**WHAT IS BEING ASKED**
What lines of the listing include the string "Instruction"? Show them all.

**DATA PROVIDED**
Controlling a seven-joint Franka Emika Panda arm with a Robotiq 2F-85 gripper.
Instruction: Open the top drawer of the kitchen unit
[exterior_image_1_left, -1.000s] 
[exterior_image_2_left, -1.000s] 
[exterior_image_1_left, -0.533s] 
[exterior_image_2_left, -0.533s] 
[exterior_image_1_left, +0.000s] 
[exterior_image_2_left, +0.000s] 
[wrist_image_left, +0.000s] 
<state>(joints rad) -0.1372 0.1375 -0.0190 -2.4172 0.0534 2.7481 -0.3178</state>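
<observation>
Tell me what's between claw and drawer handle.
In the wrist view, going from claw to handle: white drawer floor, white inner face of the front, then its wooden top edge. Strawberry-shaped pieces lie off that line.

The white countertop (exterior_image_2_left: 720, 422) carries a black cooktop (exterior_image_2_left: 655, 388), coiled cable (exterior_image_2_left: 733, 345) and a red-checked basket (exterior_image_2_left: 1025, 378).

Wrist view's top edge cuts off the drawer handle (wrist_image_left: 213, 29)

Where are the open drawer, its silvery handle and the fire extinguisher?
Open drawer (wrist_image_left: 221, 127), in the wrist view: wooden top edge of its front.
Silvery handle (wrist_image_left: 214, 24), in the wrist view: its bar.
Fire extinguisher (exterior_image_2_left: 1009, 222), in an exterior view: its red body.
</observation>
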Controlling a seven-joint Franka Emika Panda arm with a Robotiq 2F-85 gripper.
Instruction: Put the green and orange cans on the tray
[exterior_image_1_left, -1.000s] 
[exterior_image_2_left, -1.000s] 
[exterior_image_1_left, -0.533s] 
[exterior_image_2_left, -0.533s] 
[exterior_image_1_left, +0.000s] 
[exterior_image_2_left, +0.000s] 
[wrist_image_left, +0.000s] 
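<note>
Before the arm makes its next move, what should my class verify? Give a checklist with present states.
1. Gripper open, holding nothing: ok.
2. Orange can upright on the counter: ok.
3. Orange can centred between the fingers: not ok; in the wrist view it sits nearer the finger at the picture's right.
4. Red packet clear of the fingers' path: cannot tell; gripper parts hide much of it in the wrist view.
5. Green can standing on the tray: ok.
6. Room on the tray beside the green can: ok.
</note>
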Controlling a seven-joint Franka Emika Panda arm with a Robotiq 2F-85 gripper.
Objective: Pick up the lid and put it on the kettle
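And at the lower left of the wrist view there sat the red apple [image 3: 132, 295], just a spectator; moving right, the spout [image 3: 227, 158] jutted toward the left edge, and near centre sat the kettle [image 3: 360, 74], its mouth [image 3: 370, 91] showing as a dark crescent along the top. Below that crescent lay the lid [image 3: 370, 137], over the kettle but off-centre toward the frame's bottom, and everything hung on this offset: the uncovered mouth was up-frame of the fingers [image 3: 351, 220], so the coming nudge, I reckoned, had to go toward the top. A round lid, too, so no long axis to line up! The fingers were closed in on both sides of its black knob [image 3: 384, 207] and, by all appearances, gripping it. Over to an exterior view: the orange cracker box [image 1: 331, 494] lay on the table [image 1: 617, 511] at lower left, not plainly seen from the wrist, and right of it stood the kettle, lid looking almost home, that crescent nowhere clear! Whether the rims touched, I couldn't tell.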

**COMPLETED TASK**
Instruction: Open the top drawer of the kitchen unit
Instruction: Put the green and orange cans on the tray

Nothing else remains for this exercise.